Record Store Day was, by all accounts, a triumph. I popped out early on to distribute some Record Shop City leaflets to the queue outside Piccadilly just before opening time. Amazingly, the queue was snaking around the block as far as Beatin’ Rhythm records and I soon ran out of the 100 or so leaflets I had with me and cursed myself for not printing 100 more but I’d been DJ-ing the previous night so I had a suitably rock and roll excuse. If you were in the queue and you’d like one it’s available here. Note the preponderance of young people, and even some women in the queue…not quite the stereotypical ‘Hi Fidelity’ image of your average record shop punter is it? The kids at the front of the queue had been there since 4.30am.

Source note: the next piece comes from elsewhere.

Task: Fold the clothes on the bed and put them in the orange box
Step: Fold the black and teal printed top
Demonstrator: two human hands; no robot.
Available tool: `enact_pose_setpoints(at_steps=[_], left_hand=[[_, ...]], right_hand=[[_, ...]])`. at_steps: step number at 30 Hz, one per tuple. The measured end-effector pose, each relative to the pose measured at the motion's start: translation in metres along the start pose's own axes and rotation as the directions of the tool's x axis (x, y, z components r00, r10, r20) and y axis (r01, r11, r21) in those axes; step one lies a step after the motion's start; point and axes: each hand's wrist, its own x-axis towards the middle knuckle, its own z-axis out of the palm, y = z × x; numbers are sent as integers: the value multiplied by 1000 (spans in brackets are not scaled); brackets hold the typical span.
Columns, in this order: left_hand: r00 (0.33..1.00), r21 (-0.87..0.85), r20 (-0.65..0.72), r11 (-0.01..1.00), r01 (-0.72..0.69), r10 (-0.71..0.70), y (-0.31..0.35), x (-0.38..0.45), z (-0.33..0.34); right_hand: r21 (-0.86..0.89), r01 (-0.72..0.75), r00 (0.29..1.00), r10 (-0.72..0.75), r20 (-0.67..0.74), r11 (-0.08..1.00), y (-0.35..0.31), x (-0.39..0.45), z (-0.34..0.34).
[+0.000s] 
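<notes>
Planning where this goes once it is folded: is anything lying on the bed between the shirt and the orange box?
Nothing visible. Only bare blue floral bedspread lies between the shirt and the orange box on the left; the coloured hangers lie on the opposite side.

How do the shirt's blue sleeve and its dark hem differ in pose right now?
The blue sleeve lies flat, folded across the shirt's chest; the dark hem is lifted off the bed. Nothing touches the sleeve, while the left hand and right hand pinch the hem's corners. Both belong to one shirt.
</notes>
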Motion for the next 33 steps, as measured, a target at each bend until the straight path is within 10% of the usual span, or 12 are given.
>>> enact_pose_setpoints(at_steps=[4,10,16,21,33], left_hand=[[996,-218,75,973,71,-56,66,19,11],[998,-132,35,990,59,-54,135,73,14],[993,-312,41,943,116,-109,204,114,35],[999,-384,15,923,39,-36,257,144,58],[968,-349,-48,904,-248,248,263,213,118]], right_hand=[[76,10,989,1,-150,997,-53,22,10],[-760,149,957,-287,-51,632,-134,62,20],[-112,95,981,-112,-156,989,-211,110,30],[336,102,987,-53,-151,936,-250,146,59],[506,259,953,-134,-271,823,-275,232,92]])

Our man Carl visited King Bee and found Les doing brisk trade as ever. King Bee wasn’t a participating store although to be fair, every saturday is Record Store Day in that part of the world!
In terms of raising awareness about the ongoing resilience of independent music retailers the day was definitely a success with lots of press features (some Manchester related ones are reproduced here..and here), and much discussion and debate about Record Shops. For one day it restored something that the internet has taken away from music retailers, exclusivity and scarcity of the product they are selling. For a brief moment record shops had ‘stuff ‘that nobody could download for free, or buy cheaper on Amazon. Of course the bubble was burst within hours as certain mercenary folk put their Blur or Beatles singles on Ebay, hardly in the spirit of the event but somewhat inevitable.
Still, the fact that such an event occurs at all says a lot about the determination of people who love record shops to keep them alive. While it is great to have record shop exclusives available for one day it does beg the question why record labels can’t do this every saturday? Surely more releases could be made available to record shops ahead of their online or download release date, and more could be done to provide interesting and exclusive items for record shops to sell. The shops have shown that they’re capable of moving with the times and adapting to the seismic shifting of the music industry goalposts, its time record labels did their bit to help too, and not just once a year.